▸ ASSIGNED TASK
Word for word, write the lines below out again, with no pictures.

= Beginning of Section =

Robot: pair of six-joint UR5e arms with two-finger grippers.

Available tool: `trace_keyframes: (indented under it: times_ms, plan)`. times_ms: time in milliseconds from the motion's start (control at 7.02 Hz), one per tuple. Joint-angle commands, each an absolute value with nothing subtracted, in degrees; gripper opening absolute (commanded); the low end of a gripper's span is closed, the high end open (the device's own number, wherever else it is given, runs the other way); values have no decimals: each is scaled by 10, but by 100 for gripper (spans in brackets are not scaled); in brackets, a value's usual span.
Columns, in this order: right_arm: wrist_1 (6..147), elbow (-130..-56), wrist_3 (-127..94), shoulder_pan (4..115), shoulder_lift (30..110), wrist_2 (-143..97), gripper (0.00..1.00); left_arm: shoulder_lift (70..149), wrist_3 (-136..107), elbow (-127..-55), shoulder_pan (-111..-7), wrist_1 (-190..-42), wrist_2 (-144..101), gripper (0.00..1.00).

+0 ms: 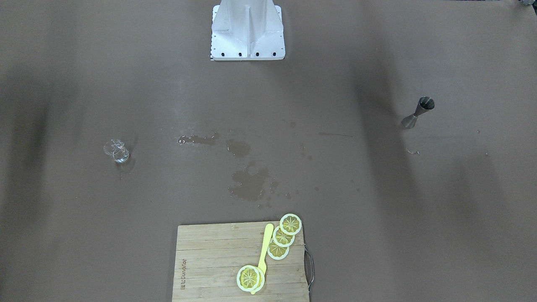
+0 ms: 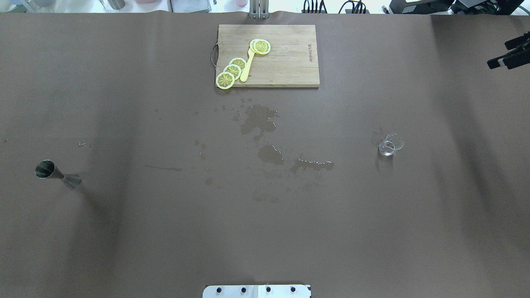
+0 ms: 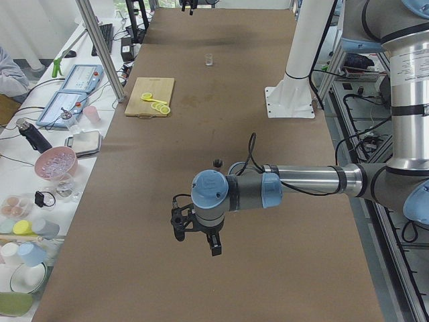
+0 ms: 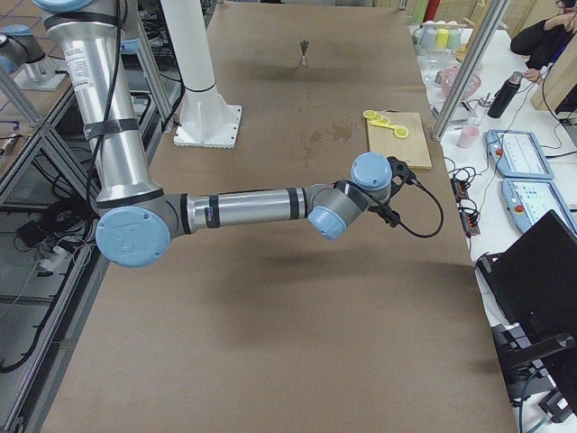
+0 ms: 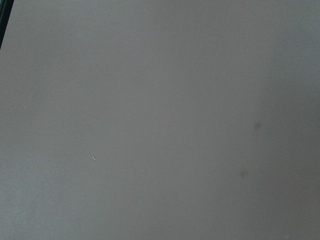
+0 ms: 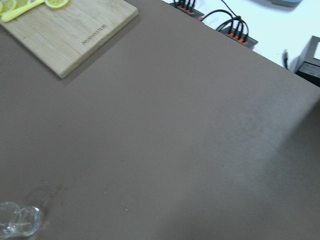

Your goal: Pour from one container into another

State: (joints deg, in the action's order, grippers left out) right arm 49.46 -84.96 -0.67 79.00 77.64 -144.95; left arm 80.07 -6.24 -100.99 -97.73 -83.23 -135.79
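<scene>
Glass first: the small clear glass cup (image 2: 390, 145) is standing upright, right of centre in the overhead view. It is sitting well apart from the steel jigger (image 2: 56, 174), which is also standing upright, far over by the left edge. Wet patches (image 2: 258, 120) are darkening the table (image 2: 265, 240) between them. Both vessels are standing free, with nothing touching them.

The right gripper (image 4: 397, 170) is hovering above the table, and its wrist view is catching the cup low in the lower left corner. So the cup is lying down and to the left of that claw, and this is looking like the nearer arm for it. The left gripper (image 3: 196, 236) is hanging over bare table, nearer the jigger. Whether either claw is spread or clenched cannot be told from these pictures. Pouring is not yet begun.
</scene>
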Motion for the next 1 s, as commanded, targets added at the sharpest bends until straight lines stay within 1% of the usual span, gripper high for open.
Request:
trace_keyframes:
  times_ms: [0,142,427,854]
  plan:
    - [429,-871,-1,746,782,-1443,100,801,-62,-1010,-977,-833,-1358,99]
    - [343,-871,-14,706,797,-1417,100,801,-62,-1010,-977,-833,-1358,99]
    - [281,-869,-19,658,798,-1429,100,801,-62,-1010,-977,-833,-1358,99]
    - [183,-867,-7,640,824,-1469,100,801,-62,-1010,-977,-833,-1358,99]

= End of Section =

▸ RESPONSE TO THE TASK
Robot: pair of six-joint UR5e arms with two-finger grippers.

Available tool: `trace_keyframes: (indented under it: times_ms, plan)`. times_ms: time in milliseconds from the motion's start (control at 7.02 Hz), one per tuple. Joint-angle commands, each an absolute value with nothing subtracted, in degrees; gripper opening absolute (commanded); the low end of a gripper's span is closed, the high end open (the device's own number, wherever else it is given, runs the other way); values have no decimals: each is scaled by 10, but by 100 for gripper (spans in brackets are not scaled); in brackets, a value's usual span.
Columns, in this order: right_arm: wrist_1 (6..147), elbow (-130..-56), wrist_3 (-127..94), shoulder_pan (4..115), shoulder_lift (30..110), wrist_2 (-143..97), gripper (0.00..1.00); left_arm: shoulder_lift (70..149), wrist_3 (-136..107), elbow (-127..-55), shoulder_pan (-111..-7), wrist_1 (-190..-42), wrist_2 (-144..101), gripper (0.00..1.00).

+0 ms: 
+0 ms: 
+0 ms: 
+0 ms: 
+0 ms: 
+0 ms: 

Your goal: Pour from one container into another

State: (joints deg, in the action's order, grippers left out) right arm 49.46 -84.96 -0.67 79.00 77.64 -144.95; left arm 80.07 -6.24 -100.99 -97.73 -83.23 -135.79
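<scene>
Glass first: the small clear glass cup (image 2: 390, 145) is standing upright, right of centre in the overhead view. It is sitting well apart from the steel jigger (image 2: 56, 174), which is also standing upright, far over by the left edge. Wet patches (image 2: 258, 120) are darkening the table (image 2: 265, 240) between them. Both vessels are standing free, with nothing touching them.

The right gripper (image 4: 397, 170) is hovering above the table, and its wrist view is catching the cup low in the lower left corner. So the cup is lying down and to the left of that claw, and this is looking like the nearer arm for it. The left gripper (image 3: 196, 236) is hanging over bare table, nearer the jigger. Whether either claw is spread or clenched cannot be told from these pictures. Pouring is not yet begun.
</scene>
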Motion for the next 1 s, as commanded, targets added at the sharpest bends until straight lines stay within 1% of the usual span, gripper high for open.
Request:
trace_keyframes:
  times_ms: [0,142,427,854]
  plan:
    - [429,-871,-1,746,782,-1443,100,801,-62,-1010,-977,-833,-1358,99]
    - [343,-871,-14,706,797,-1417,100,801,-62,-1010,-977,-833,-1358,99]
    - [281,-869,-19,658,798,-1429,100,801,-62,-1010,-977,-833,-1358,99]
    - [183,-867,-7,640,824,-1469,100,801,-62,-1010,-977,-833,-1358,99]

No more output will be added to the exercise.